STATOS 2022 is packed with cutting-edge in-depth 1-hour plenaries by world-class experts in wireless communications, distributed/federated learning, and learning-communication co-design. The workshop will take place in room Baltic at the Crowne Plaza in Belgrade, the same venue as EUSIPCO 2022.
Alexander Jung (Website)
Alexander Jung obtained a Ph.D. (with sub auspiciis) in 2012 from Technical University Vienna. After Post-Doc periods at TU Vienna and ETH Zurich, he joined Aalto University as an Assistant Professor for Machine Learning in 2015. He leads the group “Machine Learning for Big Data” which studies explainable machine learning in network structured data. Alex first-authored a paper that won a Best Student Paper Award at IEEE ICASSP 2011. He received an AWS Machine Learning Research Award and was the "Computer Science Teacher of the Year" at Aalto University in 2018. Currently he serves as an associate editor for the IEEE Signal Processing Letters and as the chair of the IEEE Finland Jt. Chapter on Signal Processing and Circuits and Systems. His textbook "Machine Learning: The Basics" has been published by Springer in 2022.
Danijela Cabric (Website)
Danijela Cabric is a Professor in the Electrical and Computer Engineering Department at the University of California, Los Angeles. She received M.S. from the University of California, Los Angeles in 2001 and Ph.D. from University of California, Berkeley in 2007, both in Electrical Engineering. In 2008, she joined UCLA as an Assistant Professor, where she heads Cognitive Reconfigurable Embedded Systems lab. Her current research projects include novel radio architectures, signal processing, communications, machine learning and networking techniques for spectrum sharing, 5G millimeter-wave, massive MIMO and IoT systems. She is a principal investigator in the three large cross-disciplinary multi-university centers including SRC/JUMP ComSenTer and CONIX, and NSF SpectrumX.
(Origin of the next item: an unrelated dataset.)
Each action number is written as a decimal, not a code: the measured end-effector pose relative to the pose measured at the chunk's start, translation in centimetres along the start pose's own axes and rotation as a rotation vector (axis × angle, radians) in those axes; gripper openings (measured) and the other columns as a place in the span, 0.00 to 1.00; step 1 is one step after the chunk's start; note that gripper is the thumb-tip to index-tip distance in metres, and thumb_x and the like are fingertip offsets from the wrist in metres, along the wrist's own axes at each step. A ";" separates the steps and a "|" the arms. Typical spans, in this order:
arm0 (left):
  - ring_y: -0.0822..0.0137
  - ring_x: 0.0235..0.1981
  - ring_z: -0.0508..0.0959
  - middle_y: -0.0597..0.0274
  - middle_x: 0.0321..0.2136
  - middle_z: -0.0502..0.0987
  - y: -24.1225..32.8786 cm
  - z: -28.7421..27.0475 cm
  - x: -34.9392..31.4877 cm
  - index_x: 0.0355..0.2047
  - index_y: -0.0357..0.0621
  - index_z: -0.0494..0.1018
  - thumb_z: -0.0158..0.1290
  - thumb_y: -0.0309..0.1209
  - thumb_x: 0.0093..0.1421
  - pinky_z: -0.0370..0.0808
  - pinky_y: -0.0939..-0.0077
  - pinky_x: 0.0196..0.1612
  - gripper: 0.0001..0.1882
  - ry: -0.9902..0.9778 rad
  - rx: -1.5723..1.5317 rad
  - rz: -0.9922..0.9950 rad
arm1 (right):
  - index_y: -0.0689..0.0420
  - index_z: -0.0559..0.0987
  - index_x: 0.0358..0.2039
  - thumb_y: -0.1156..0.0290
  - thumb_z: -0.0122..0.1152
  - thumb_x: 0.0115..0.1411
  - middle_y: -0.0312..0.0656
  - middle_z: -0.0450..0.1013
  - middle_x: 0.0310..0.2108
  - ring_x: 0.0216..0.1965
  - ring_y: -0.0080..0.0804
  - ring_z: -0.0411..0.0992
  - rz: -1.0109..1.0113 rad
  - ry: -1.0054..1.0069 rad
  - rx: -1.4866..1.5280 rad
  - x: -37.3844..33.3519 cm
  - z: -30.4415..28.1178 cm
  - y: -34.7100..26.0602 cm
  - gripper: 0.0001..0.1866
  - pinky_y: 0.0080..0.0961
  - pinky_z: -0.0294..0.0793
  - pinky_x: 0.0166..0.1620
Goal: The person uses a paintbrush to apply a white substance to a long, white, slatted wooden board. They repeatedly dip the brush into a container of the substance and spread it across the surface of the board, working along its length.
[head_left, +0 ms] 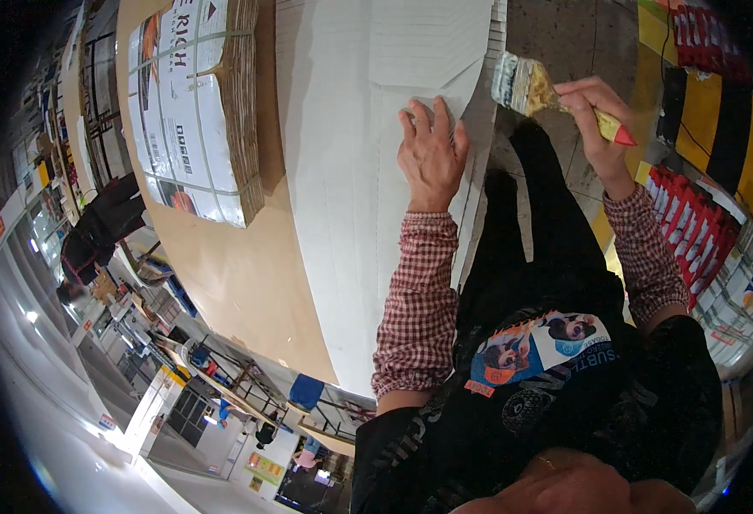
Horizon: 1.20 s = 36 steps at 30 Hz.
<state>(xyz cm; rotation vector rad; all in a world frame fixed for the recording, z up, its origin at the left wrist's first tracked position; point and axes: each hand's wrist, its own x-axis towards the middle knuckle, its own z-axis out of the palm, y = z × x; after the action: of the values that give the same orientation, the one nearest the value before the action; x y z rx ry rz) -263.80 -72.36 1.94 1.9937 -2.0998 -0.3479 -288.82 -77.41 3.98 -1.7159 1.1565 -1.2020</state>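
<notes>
A flat brush (526, 86) with a yellowish, stained handle and a red tip is gripped in my right hand (597, 107). Its bristles look coated with something pale and point left, over the floor beside the table edge. My left hand (432, 154) lies with fingers spread on white cardboard sheets (333, 171), close to their right edge. Thin score lines and layered edges show on these sheets. Between my left fingers and the brush there is a gap.
A strapped bundle of flat printed cartons (192, 111) stands left on the brown board tabletop (231, 274). At the right are red-and-white stacked pieces (693, 223) and a yellow-black striped surface (723, 120). Another person in dark clothes (102, 227) is at the far left.
</notes>
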 end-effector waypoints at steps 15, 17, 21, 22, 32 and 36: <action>0.34 0.67 0.50 0.34 0.65 0.51 -0.4 2.4 -8.0 0.65 0.40 0.57 0.54 0.50 0.60 0.51 0.41 0.64 0.40 -0.006 0.041 -0.151 | 0.64 0.80 0.29 0.76 0.55 0.63 0.44 0.79 0.34 0.35 0.27 0.76 0.010 0.026 -0.010 -2.1 0.9 -1.8 0.08 0.23 0.76 0.38; 0.32 0.64 0.55 0.32 0.63 0.55 -0.9 2.0 -7.8 0.63 0.38 0.60 0.52 0.47 0.61 0.59 0.44 0.62 0.36 0.005 0.026 -0.101 | 0.64 0.81 0.30 0.75 0.55 0.63 0.44 0.79 0.34 0.34 0.26 0.76 0.003 0.029 -0.030 -1.9 1.4 -1.2 0.09 0.23 0.76 0.38; 0.30 0.59 0.62 0.30 0.59 0.60 -1.7 0.9 -6.8 0.60 0.36 0.64 0.51 0.42 0.63 0.71 0.49 0.53 0.30 -0.051 0.002 -0.052 | 0.64 0.81 0.31 0.75 0.54 0.64 0.44 0.78 0.34 0.33 0.26 0.76 0.033 -0.033 -0.012 -2.9 1.8 -1.4 0.09 0.22 0.75 0.37; 0.29 0.58 0.63 0.30 0.58 0.61 -1.8 0.7 -6.6 0.59 0.35 0.64 0.51 0.41 0.63 0.74 0.49 0.50 0.29 -0.055 -0.002 -0.045 | 0.64 0.81 0.31 0.75 0.54 0.64 0.44 0.78 0.34 0.33 0.26 0.76 0.070 -0.042 0.027 -3.3 1.7 -1.7 0.09 0.22 0.75 0.37; 0.26 0.57 0.64 0.28 0.57 0.62 -1.1 1.3 -7.2 0.59 0.35 0.64 0.50 0.41 0.62 0.73 0.47 0.51 0.29 0.061 0.042 -0.035 | 0.64 0.80 0.33 0.73 0.48 0.68 0.41 0.77 0.38 0.39 0.27 0.75 0.011 0.034 -0.009 1.7 -0.5 0.7 0.13 0.23 0.76 0.42; 0.28 0.58 0.64 0.29 0.58 0.62 -1.6 1.1 -7.1 0.58 0.36 0.66 0.49 0.40 0.63 0.72 0.47 0.51 0.28 0.037 0.011 -0.042 | 0.64 0.80 0.33 0.72 0.49 0.68 0.40 0.77 0.37 0.39 0.26 0.75 0.049 0.009 0.003 2.2 0.2 2.3 0.13 0.23 0.76 0.40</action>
<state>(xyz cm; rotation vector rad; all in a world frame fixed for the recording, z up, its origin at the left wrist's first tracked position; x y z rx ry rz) -262.29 -65.35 0.40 2.0370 -2.0448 -0.3048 -288.86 -80.24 2.44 -1.6717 1.1946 -1.1817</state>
Prof. Cabric was a recipient of the Samueli Fellowship in 2008, the Okawa Foundation Research Grant in 2009, Hellman Fellowship in 2012 and the National Science Foundation Faculty Early Career Development (CAREER) Award in 2012, and the Qualcomm Faculty Award in 2020 and 2021. She is serving as an Associate editor for several IEEE journals and on the IEEE Signal Processing for Communications and Networking Technical Committee. She was the General Chair of IEEE Vehicular Networking Conference (VNC) in 2019 and IEEE Dynamic Spectrum Access (DySPAN) in 2021, and a Distinguished Lecturer for IEEE Communications Society from 2018 to 2019. Prof. Cabric is an IEEE Fellow.
Stefan Vlaski (Website)
Stefan Vlaski is Lecturer in the Communications and Signal Processing Group within the Department of Electrical and Electronic Engineering at Imperial College London, where he conducts research at the intersection of machine learning, network science and optimisation with applications in signal processing and communications. He received the B.Sc. degree in Electrical Engineering from Technical University Darmstadt, Germany, in 2013, and M.S as well as Ph.D. degrees in Electrical and Computer Engineering from the University of California, Los Angeles, USA, in 2014 and 2019, respectively. From 2019 to 2021 he was Postdoctoral Researcher with the Adaptive Systems Laboratory at École Polytechnique Fédérale de Lausanne (EPFL) in Switzerland. He was recipient of the German National Scholarship at TU Darmstadt and the Graduate Division Fellowship at UCLA. His papers have been recognized at Best Student Paper contests at IEEE ICASSP 2016 and IEEE CAMSAP 2019, and his research has led to patents which have been assigned to UCLA and Amazon.
Lara Dolecek (Website)
Lara Dolecek is a Full Professor with the Electrical and Computer Engineering Department and Mathematics Department (courtesy) at the University of California, Los Angeles (UCLA). She holds a B.S. (with honors), M.S. and Ph.D. degrees in Electrical Engineering and Computer Sciences, as well as an M.A. degree in Statistics, all from the University of California, Berkeley. She received the 2007 David J. Sakrison Memorial Prize for the most outstanding doctoral research in the Department of Electrical Engineering and Computer Sciences at UC Berkeley. Prior to joining UCLA, she was a postdoctoral researcher with the Laboratory for Information and Decision Systems at the Massachusetts Institute of Technology. She received IBM Faculty Award (2014), Northrop Grumman Excellence in Teaching Award (2013), Intel Early Career Faculty Award (2013), University of California Faculty Development Award (2013), Okawa Research Grant (2013), NSF CAREER Award (2012), and Hellman Fellowship Award (2011). With her research group and collaborators, she received numerous best paper awards. Her research interests span coding and information theory, graphical models, statistical methods, and algorithms, with applications to emerging systems for data storage and computing. She currently serves as an Associate Editor for IEEE Transactions on Information Theory and as the Secretary of the IEEE Information Theory Society. Prof. Dolecek is 2021-2022 Distinguished Lecturer of the IEEE Information Theory Society. Prof. Dolecek has served as a consultant for a number of companies specializing in data communications and storage.
Yonina Eldar (Website)
Yonina C. Eldar received the B.Sc. degree in Physics in 1995 and the B.Sc. degree in Electrical Engineering in 1996 both from Tel-Aviv University (TAU), Tel-Aviv, Israel, and the Ph.D. degree in Electrical Engineering and Computer Science in 2002 from the Massachusetts Institute of Technology (MIT), Cambridge. From January 2002 to July 2002 she was a Postdoctoral Fellow at the Digital Signal Processing Group at MIT.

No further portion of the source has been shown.